Domestic abuse of Aboriginal women exposed

After an indigenous leader was accused of rape, national debate is focusing on the long-hidden problem.

Winsome Matthews was just 17 when the occasionally ugly reality of being an Aboriginal woman set in.

Her sister had given birth, and the new mother and father were drinking and celebrating when things turned violent: He wanted to go to a party. She was tired and didn't. So, with a crowd watching, he started the beating that ended her life.

"He might have hit her on the head a few times. She might have hit her head when she fell .... We don't know," Ms. Matthews says. "It was never reported to the police.... And my mother, who'd already raised all of us, was left with a three-day-old child."

That was more than two decades ago - the family recently celebrated that baby girl's 21st birthday.
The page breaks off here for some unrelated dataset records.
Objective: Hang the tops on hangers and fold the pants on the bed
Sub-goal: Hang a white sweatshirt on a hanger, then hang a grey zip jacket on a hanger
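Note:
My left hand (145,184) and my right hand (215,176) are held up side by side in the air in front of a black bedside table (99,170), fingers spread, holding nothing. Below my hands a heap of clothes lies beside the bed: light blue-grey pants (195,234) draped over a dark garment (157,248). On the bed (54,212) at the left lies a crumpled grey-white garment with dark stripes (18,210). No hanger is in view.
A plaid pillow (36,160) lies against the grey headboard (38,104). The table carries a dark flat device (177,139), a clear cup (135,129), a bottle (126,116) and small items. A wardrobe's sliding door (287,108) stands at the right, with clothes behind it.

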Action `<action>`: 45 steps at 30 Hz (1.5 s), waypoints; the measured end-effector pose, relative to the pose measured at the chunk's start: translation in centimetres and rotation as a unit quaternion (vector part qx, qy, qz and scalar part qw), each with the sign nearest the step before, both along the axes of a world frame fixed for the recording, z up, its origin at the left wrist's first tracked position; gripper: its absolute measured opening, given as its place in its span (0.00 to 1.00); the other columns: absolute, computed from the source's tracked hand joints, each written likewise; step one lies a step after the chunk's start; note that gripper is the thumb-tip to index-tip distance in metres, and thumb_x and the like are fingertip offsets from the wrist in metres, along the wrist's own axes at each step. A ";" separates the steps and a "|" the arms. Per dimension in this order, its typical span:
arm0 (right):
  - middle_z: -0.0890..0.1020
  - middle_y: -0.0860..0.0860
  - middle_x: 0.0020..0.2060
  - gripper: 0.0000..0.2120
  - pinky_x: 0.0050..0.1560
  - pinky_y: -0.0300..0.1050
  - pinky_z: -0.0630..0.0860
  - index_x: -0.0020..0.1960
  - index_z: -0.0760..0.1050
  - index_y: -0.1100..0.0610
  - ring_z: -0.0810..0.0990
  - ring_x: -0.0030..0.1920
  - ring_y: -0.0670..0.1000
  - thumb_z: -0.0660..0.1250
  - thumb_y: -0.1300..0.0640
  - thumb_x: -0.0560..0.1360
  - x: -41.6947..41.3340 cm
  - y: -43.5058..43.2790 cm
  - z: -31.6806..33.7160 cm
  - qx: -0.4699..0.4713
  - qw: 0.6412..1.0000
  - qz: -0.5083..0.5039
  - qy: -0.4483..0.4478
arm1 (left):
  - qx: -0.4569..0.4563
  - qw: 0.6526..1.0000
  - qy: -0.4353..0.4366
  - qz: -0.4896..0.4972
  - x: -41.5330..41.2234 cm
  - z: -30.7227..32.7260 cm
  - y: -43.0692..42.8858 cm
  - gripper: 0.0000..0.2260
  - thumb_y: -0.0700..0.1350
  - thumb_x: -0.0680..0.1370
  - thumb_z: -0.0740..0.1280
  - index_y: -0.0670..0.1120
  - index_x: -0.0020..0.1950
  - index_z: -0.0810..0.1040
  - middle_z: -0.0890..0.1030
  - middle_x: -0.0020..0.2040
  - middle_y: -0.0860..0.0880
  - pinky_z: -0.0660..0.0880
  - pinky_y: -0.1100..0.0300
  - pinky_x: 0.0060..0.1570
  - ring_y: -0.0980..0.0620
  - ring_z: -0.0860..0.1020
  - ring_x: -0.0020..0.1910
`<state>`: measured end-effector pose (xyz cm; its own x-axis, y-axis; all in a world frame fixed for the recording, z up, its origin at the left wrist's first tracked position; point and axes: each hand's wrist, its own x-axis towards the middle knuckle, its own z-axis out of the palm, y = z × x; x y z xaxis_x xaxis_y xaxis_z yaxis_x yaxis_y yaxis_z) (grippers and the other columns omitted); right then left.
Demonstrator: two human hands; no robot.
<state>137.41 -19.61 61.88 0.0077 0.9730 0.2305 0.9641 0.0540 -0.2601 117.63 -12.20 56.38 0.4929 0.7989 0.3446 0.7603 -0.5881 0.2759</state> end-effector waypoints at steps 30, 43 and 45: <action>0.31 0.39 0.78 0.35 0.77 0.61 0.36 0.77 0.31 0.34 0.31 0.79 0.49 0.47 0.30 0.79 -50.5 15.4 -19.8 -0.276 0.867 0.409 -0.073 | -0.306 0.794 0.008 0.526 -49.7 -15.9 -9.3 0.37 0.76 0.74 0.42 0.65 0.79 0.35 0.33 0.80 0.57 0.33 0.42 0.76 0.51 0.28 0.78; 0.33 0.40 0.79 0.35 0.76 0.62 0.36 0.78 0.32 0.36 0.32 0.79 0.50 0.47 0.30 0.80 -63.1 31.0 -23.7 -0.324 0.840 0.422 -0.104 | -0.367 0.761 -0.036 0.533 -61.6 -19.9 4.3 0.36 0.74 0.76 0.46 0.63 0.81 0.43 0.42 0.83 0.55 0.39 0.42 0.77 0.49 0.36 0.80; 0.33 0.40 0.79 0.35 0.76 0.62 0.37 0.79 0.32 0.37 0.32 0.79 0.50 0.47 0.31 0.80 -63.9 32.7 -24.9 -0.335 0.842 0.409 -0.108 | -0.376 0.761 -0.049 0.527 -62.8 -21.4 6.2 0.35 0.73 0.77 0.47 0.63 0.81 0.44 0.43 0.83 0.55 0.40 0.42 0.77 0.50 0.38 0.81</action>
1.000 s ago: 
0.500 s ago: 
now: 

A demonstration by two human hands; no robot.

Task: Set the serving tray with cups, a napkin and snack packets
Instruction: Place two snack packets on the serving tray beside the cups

Yet, Matthews, who is now an outspoken activist, says she has only talked about the incident publicly once before, because "What happened to my sister is nothing compared to what goes on out there every day."

Abuse against Aboriginal women has been one of modern Australia's great taboo subjects. But since this past month, when allegations of rape were leveled against one of the indigenous community's senior political leaders, Australia has been engaged in the first broadly based, public discussion of a problem some believe threatens the survival of the world's oldest living culture.

Geoff Clark, chairman of the Aboriginal and Torres Strait Islander Commission (ATSIC), the peak government body for indigenous Australians, denies the allegations made by four women, is unlikely to be charged, and has been cleared of rape charges before. But other male indigenous political leaders have been convicted of rape in the past.

That Aboriginal women have been suffering abuse at much higher rates than the community at large has been known by experts for some time. According to a 1994 study in Western Australia, Aboriginal women are 45 times more likely to be victims of domestic violence than whites. Gordon Briscoe, a historian who specializes in Aboriginal health issues, says data from the late '70s shows Aboriginal women dying at the hands of those closest to them at an alarming rate.

But despite the evidence, many have long feared the issue could undermine Aboriginal leaders' primary push for an official apology for historical wrongs committed by white Australians. And many Aboriginal women now accuse male leaders of failing to act on the violence - because in many cases they are guilty of abuse themselves.

"If you have men who are perpetrators setting the agenda, then it's not going to be there at all," says Boni Robertson, the chairwoman of a government-funded task force that produced a 1999 report on violence in the state of Queensland's indigenous communities.

Adding to the veil of silence has been the pressure put on many women to stay quiet for fear of shaming their communities. In some remote areas, neighbors have beat women for turning in their abusers to police. The threat of sorcery also has been used to keep women silent.

For white anthropologists and health workers, other pressures have kept the issue hidden. Especially, they say, since the release of a 1997 government report on the "Stolen Generation." It detailed how allegations of abuse or neglect were used to justify government-sanctioned removal of Aboriginal children from their families, as part of since-abandoned assimilationist policies.

"White people are too frightened to say how it really is because they'll be branded as racists," says a counselor who works with Aboriginal women and asked not to be identified. "People are so bending over backwards to see things from a cultural point of view that they are attributing [abuse] to a traditional practice."

The accepted view is that the blame ultimately lies with white colonization and the oppression that followed. Australia's 400,000 indigenous people are the country's most downtrodden: They live lives that are on average 20 years shorter than their white counterparts'. They are more likely to be jailed, more likely to commit suicide, more likely to be living in poverty or be alcoholics. Those factors conspire to deflate indigenous men's self-worth, experts say.

"If you're fed on a diet of alcoholism and poverty, then you've got a desperate recipe," says Ms. Robertson. "You can't divorce the oppression. You can't divorce the history of detention."

With some success, "tradition" has been used by Aboriginal men as a defense against criminal charges.

There are others, though, who argue the violence does have roots in tradition. Experts say, for example, that arranged marriages between girls and much older men still take place in some communities and can often be at the root of violence.

Academics who advocate the controversial tradition theory are often yelled down by colleagues. Joan Kimm, a research assistant at Melbourne's Monash University, has been accused of racism because of her claims that there is ample anthropological and historical evidence of things like ritualized rape. Ms. Kimm has repeatedly put off publishing her research because she was afraid of providing ammunition for far-right politicians advocating what she saw as anti-Aboriginal policies. "I felt in some ways that I was betraying Aboriginal people," she says.

While a large portion of white Australia is now working toward reconciliation with the indigenous population, and Aboriginal leaders are pushing for an apology for past wrongs and a treaty to codify it, Winsome Matthews says the plague of violence that killed her sister has more urgency. "Those are all things that need people power to succeed," she says. "It's no good if the people are imploding on themselves and killing themselves off."